▶ _Exercise prompt_: Transcribe the listing underneath, keeping each word exact and omitting the images.
***** Dataset extract *****
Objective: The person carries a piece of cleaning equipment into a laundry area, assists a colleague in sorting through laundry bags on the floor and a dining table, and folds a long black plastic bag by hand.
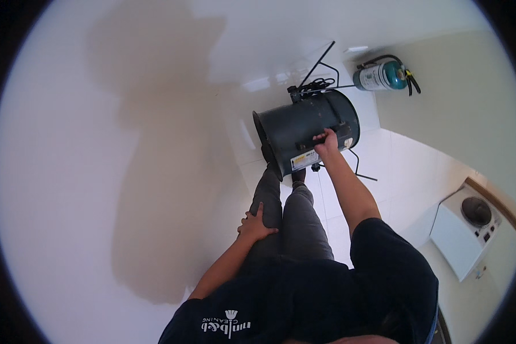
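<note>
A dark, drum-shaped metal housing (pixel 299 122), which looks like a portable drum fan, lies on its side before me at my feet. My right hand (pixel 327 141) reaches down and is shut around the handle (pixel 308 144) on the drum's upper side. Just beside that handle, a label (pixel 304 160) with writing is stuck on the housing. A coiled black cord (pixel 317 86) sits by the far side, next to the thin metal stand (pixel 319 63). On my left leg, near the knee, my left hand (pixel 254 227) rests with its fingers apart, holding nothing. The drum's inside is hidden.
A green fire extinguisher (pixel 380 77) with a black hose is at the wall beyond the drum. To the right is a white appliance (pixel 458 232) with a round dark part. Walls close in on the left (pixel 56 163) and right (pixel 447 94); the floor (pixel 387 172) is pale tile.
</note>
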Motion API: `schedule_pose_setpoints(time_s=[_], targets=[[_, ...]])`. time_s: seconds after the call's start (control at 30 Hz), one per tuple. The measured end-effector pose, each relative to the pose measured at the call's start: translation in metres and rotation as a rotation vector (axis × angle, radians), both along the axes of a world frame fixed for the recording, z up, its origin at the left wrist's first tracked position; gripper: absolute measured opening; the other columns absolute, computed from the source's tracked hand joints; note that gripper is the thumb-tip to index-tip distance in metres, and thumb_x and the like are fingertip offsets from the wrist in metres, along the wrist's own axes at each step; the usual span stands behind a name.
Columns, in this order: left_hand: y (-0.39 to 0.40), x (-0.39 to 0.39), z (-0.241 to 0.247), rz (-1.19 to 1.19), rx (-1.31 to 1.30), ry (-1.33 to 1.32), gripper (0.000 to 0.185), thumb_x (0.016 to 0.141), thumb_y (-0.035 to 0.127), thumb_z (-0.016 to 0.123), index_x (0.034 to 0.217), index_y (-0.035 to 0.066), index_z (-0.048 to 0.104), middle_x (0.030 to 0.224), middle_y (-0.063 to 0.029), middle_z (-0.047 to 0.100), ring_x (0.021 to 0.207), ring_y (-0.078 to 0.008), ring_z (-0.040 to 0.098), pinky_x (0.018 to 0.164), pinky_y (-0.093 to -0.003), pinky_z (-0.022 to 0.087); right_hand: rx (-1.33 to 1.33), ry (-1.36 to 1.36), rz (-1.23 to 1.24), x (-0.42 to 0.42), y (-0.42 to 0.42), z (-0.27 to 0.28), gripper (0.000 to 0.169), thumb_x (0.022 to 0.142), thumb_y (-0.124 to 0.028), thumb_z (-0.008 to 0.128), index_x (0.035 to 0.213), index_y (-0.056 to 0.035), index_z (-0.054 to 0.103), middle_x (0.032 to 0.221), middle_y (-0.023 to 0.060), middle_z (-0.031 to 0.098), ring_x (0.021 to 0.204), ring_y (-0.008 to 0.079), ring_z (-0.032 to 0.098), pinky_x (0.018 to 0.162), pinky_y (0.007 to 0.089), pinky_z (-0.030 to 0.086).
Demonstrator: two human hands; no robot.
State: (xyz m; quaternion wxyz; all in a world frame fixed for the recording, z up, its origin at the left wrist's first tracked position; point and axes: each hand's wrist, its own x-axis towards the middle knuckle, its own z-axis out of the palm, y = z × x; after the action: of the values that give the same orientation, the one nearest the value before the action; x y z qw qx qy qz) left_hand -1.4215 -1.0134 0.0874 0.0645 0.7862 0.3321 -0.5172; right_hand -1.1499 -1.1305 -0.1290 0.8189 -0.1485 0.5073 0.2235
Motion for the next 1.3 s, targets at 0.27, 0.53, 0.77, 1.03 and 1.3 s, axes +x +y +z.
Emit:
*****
▶ _Written reply_:
Objective: The person carries a piece of cleaning equipment into a laundry area, assists a colleague in sorting through laundry bags on the floor and a dining table, and folds a long black plastic bag by hand.
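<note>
A dark, drum-shaped metal housing (pixel 299 122), which looks like a portable drum fan, lies on its side before me at my feet. My right hand (pixel 327 141) reaches down and is shut around the handle (pixel 308 144) on the drum's upper side. Just beside that handle, a label (pixel 304 160) with writing is stuck on the housing. A coiled black cord (pixel 317 86) sits by the far side, next to the thin metal stand (pixel 319 63). On my left leg, near the knee, my left hand (pixel 254 227) rests with its fingers apart, holding nothing. The drum's inside is hidden.
A green fire extinguisher (pixel 380 77) with a black hose is at the wall beyond the drum. To the right is a white appliance (pixel 458 232) with a round dark part. Walls close in on the left (pixel 56 163) and right (pixel 447 94); the floor (pixel 387 172) is pale tile.
</note>
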Motion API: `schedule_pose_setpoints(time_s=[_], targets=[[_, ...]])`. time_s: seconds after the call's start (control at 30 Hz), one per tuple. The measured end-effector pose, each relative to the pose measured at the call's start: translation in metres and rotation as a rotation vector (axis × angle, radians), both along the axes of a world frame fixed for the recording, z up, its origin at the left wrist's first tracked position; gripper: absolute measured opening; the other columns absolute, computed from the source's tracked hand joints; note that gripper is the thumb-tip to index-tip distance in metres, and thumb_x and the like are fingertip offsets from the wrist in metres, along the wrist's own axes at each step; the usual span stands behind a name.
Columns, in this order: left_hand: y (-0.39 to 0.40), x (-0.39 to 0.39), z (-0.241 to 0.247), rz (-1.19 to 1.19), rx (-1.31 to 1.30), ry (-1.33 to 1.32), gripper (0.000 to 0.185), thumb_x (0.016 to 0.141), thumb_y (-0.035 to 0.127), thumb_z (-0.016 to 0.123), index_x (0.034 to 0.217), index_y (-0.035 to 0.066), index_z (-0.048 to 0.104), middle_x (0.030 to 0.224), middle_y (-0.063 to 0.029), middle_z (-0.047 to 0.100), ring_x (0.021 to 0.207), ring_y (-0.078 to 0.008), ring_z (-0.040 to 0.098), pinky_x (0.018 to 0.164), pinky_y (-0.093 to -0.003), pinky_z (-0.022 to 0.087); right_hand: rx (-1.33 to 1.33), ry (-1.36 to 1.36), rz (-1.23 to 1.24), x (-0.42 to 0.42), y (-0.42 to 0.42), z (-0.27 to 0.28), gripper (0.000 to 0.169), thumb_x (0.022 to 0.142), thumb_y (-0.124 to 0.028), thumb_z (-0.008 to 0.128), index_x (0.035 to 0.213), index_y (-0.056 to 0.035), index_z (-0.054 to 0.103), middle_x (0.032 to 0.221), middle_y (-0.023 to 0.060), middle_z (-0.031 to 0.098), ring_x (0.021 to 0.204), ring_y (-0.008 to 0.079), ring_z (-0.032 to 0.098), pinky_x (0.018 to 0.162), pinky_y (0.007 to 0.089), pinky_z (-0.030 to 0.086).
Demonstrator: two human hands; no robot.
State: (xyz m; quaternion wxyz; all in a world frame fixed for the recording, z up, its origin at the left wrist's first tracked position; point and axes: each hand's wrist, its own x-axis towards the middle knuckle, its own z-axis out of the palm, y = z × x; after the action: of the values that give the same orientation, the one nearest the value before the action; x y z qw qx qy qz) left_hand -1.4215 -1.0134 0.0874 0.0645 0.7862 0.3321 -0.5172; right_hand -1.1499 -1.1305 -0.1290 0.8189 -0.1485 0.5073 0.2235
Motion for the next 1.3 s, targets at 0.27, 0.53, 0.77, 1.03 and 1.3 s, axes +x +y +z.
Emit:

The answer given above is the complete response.